How many lines below contain the string "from"? Reply with the figure and no further words.

******************************

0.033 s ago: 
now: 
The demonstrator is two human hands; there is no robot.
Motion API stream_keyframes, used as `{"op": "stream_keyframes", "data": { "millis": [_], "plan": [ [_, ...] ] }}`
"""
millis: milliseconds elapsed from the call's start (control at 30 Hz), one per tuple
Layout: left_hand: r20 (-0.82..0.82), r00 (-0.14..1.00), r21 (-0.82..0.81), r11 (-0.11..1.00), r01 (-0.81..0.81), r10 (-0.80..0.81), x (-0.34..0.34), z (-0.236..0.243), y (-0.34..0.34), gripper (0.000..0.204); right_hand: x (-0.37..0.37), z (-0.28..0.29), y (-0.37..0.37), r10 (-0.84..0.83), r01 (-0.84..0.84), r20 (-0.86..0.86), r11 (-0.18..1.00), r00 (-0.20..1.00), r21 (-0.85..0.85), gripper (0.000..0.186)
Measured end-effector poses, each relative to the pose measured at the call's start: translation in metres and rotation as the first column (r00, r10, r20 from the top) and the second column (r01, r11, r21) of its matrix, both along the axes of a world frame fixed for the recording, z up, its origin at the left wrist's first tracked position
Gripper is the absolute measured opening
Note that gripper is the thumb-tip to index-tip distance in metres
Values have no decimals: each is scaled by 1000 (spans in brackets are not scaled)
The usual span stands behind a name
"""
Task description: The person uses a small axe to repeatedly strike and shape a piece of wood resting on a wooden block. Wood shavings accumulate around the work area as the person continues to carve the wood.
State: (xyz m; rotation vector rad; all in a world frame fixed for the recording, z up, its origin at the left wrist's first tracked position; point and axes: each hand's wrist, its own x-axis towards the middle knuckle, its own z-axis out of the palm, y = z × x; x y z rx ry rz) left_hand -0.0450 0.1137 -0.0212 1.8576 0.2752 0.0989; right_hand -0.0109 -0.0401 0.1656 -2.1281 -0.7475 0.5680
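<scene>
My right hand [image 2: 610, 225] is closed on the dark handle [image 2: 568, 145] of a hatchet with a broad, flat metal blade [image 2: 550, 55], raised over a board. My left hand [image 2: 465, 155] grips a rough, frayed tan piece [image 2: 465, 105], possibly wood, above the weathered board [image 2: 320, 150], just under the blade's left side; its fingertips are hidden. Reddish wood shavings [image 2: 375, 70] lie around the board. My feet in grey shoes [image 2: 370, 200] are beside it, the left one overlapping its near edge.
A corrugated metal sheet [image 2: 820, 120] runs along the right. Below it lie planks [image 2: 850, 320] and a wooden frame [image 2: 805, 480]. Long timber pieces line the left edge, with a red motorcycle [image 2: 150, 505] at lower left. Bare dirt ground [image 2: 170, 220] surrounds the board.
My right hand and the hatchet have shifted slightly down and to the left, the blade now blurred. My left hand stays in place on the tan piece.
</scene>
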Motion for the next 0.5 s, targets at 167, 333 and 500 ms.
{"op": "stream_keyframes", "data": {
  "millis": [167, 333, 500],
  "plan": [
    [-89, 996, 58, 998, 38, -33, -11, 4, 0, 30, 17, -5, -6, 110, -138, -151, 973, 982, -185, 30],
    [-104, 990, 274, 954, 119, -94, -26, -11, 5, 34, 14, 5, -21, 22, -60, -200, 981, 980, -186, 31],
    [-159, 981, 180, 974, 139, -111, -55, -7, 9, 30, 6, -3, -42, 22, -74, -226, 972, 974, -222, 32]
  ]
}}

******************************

Expected output –
2